A las ocho en punto le dije a Hawk:

– Será mejor que vayamos a comer antes de que estalle en lágrimas.

– Me solidarizo plenamente -respondió Hawk.

– Muy cerca hay un lugar llamado La Monjita. Comí en este restaurante la última vez que estuve en Amsterdam.

– ¿Qué hacías aquí?

– Fue un viaje de placer, vine con una señora.

– ¿Con Suze?

– Sí.

La Monjita conservaba el peculiar estilo que recordaba: suelo de piedra pulida, paredes encaladas, techos de vigas bajas, ventanas con detalles de vidrios de colores, flores y, sobre todo, un excelente menú. De postre nos sirvieron un enorme cacharro de barro con grosellas, cerezas, fresas, frambuesas y zarzamoras remojadas en cassis. Todos hablaban inglés. Por lo que había notado, en Holanda todos hablaban inglés y con muy poco acento.

Regresamos al Marriott satisfechos de la cena, pero preocupados por lo que nos aguardaba al día siguiente. Tenía la sospecha de que nos esperaba una larga caminata sin rumbo fijo.

Ocurrió lo previsto. Pasamos el día Kalverstraat arriba y abajo. Miré los escaparates del recorrido hasta que aprendí de memoria los precios de todos los artículos. Comí cinco broodjes, tres por hambre y dos para matar el tedio. El elemento más destacado de la jornada fueron dos viajes a los urinarios públicos de Rokin, cerca de la Oficina de Turismo de Holanda.

Por la noche tomamos un rijsttafel indonesio en el restaurante Bali de la Leidsestraat. Ofrecían veinticinco platos distintos de carnes, verduras y arroz. Bebí cerveza Amstel con la cena. Hawk también. El champán no combinaba bien con el rijsttafel. Hawk bebió unos tragos de Amstel y me preguntó:

– Spenser, ¿cuánto tiempo seguiremos caminando delante de los ardientes espectáculos sexuales?

– No tengo la menor idea -respondí-. Sólo llevamos dos días.
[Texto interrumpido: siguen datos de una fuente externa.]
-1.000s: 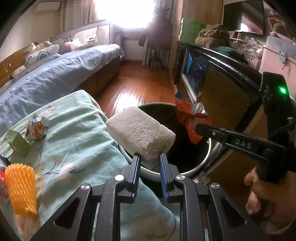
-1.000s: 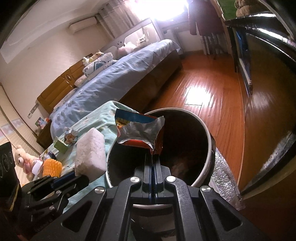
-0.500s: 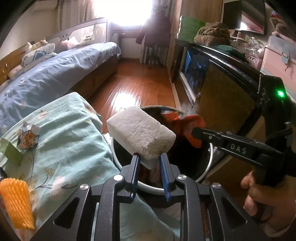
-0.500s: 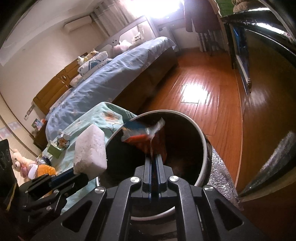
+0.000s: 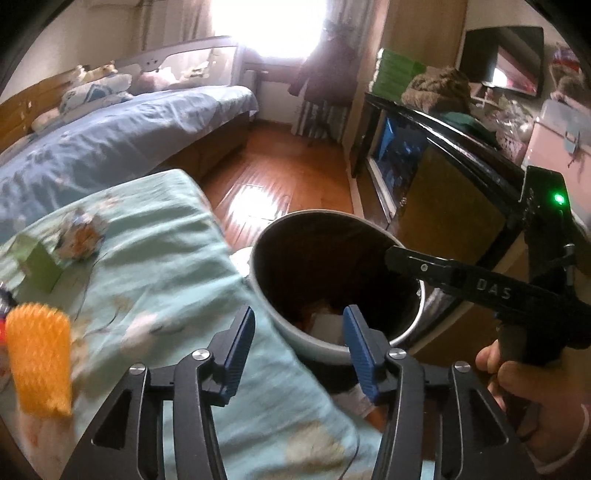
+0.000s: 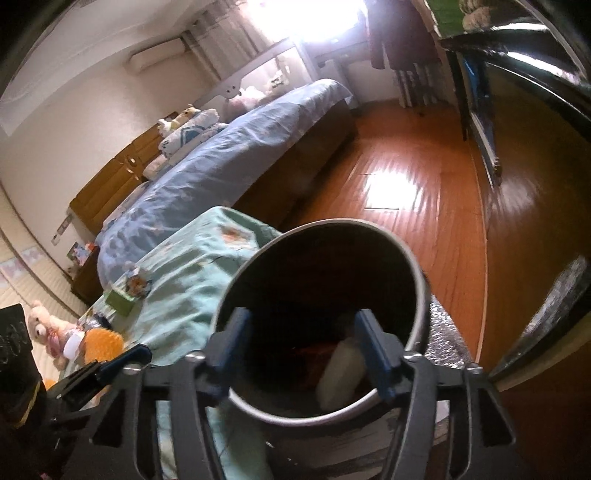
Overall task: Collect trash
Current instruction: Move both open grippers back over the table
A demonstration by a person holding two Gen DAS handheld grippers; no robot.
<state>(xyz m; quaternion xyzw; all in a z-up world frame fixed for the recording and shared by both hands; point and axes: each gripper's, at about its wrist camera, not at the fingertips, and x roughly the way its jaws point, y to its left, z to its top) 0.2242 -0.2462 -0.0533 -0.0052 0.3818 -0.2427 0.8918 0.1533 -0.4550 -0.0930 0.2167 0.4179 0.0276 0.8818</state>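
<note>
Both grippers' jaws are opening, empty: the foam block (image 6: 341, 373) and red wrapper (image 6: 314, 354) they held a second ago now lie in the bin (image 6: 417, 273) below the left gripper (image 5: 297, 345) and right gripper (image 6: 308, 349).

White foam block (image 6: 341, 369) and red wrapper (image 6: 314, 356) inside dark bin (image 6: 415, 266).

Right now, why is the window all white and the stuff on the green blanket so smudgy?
Left wrist view: the window is blown out by daylight, and the orange foam net and blanket are smeared by motion blur. Right wrist view: the same glare at the window, a bright patch on the floor, and the trash bin rim bulges from the fisheye lens.
</note>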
– Hombre, tienes razón, pero ni siquiera sabemos si Kathie está ahí. Quiero decir que podemos estar caminando delante de la vivienda de una abuelita holandesa.
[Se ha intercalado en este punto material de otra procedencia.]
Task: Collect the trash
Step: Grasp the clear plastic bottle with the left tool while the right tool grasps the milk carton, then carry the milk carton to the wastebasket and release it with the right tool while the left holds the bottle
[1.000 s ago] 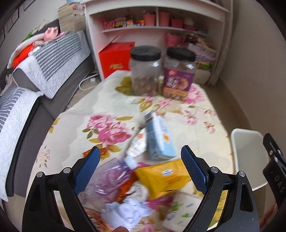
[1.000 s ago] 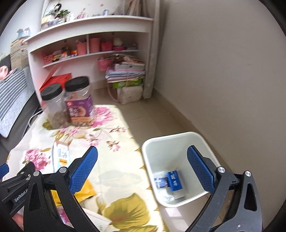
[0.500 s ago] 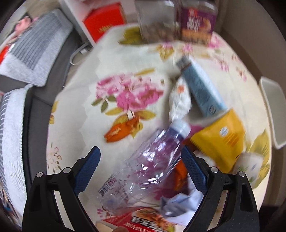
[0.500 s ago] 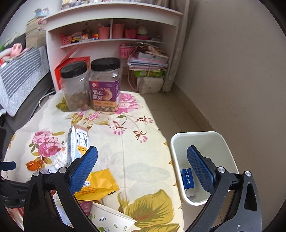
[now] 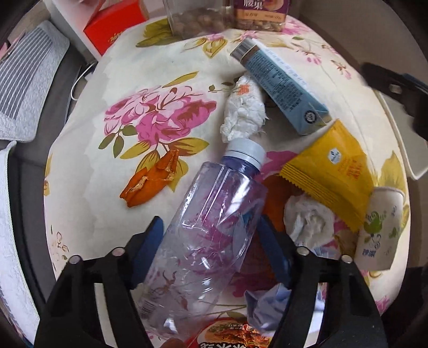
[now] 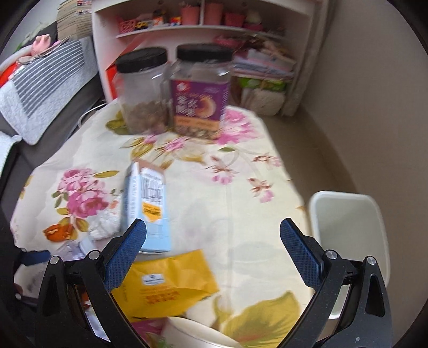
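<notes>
A crushed clear plastic bottle (image 5: 211, 227) with a white cap lies on the floral table. My left gripper (image 5: 210, 241) has a blue pad on each side of the bottle's body, touching it. Around it lie a blue carton (image 5: 281, 85), a yellow packet (image 5: 331, 174), white tissue wads (image 5: 243, 112), orange peel (image 5: 149, 182) and a paper cup (image 5: 379, 233). My right gripper (image 6: 212, 257) is open and empty above the table, over the yellow packet (image 6: 165, 286) and beside the carton (image 6: 147, 206). The white bin (image 6: 347, 233) stands right of the table.
Two black-lidded jars (image 6: 174, 91) stand at the table's far edge. A white shelf unit (image 6: 208, 24) is behind them. A grey sofa with striped cushions (image 6: 40, 91) runs along the left. A red snack wrapper (image 5: 230, 334) lies under my left gripper.
My left gripper has dropped down over the bottle and narrowed around its body. My right gripper has swung left, away from the bin and over the table.
</notes>
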`<control>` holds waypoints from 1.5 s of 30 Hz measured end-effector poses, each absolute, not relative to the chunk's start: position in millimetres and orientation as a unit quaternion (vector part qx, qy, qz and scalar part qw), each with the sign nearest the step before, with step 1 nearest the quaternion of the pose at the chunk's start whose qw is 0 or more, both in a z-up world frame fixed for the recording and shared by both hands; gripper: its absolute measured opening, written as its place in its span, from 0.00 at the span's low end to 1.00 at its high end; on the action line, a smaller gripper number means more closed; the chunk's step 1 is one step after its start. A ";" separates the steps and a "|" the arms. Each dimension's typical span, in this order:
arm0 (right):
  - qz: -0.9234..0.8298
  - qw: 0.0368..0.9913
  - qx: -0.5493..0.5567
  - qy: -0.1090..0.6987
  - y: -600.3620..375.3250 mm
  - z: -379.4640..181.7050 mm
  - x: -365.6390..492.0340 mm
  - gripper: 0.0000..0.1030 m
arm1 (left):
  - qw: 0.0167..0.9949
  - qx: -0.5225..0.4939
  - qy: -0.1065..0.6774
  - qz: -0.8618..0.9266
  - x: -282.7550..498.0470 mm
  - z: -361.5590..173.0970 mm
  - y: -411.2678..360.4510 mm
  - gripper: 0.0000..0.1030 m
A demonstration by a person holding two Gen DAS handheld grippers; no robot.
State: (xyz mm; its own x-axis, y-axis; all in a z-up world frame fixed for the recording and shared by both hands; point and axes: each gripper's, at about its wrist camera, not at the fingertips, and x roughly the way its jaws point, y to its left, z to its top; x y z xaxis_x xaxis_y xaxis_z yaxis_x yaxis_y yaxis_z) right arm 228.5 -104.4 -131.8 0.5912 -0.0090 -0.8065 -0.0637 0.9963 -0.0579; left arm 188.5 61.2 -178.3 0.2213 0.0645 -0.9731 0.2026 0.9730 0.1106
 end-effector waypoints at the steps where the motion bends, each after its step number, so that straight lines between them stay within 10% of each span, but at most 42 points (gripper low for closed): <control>1: 0.021 0.888 -0.037 0.457 -102.1 -134.3 231.4 0.93 | 0.777 0.106 0.619 -0.047 185.8 -176.3 62.9 0.61; 18: 0.149 0.793 0.084 0.584 -65.1 -200.7 315.2 0.92 | 0.835 -0.029 0.548 -0.043 175.3 -102.4 134.9 0.58; 21: 0.148 0.784 0.090 0.596 -65.9 -210.3 318.9 0.80 | 0.836 -0.041 0.547 -0.037 176.1 -101.5 143.4 0.58; 24: 0.167 0.788 0.094 0.586 -62.9 -203.1 315.5 0.54 | 0.834 -0.054 0.548 -0.032 178.0 -105.1 149.5 0.58; 45: 0.125 0.904 0.030 0.407 -68.1 -75.0 230.0 0.54 | 0.900 -0.095 0.422 0.049 157.3 -51.1 141.2 0.58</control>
– Nadie ha entrado ni salido de esa vivienda en dos días. ¿No te parece extraño?

– Tal vez está deshabitada.

Comí unos bocados de ternera con salsa de cacahuetes.

– Vigilaremos un día más y después entraremos a ver qué pasa. ¿De acuerdo?

Hawk asintió.

– Entrar a ver qué pasa me gusta mucho más que remolonear por la calle y mirar a los cuatro vientos.

– Ya sabía que eras un activista.

– Lo soy -coincidió Hawk-. Y me gustaría actuar de prisa.

Regresamos al Marriott inmersos en la vida nocturna y la música de la Leidsestraat. El vestíbulo estaba casi vacío. Vimos adormilados en los sillones a dos chicos de un equipo de fútbol sudamericano. Un botones estaba apoyado en el mostrador y hablaba con el recepcionista. Hasta los ascensores llegaba la música del club nocturno del hotel. Subimos al octavo piso en silencio. Del pomo de la puerta de nuestra habitación colgaba el letrero de no molestar. Miré a Hawk, que meneó la cabeza negativamente. Por la mañana no habíamos puesto el letrero. Apoyé la oreja en la puerta. Oí crujir los muelles de la cama y a alguien que parecía respirar con dificultad. Indiqué a Hawk que se acercara a la puerta y también apoyó la oreja en el panel.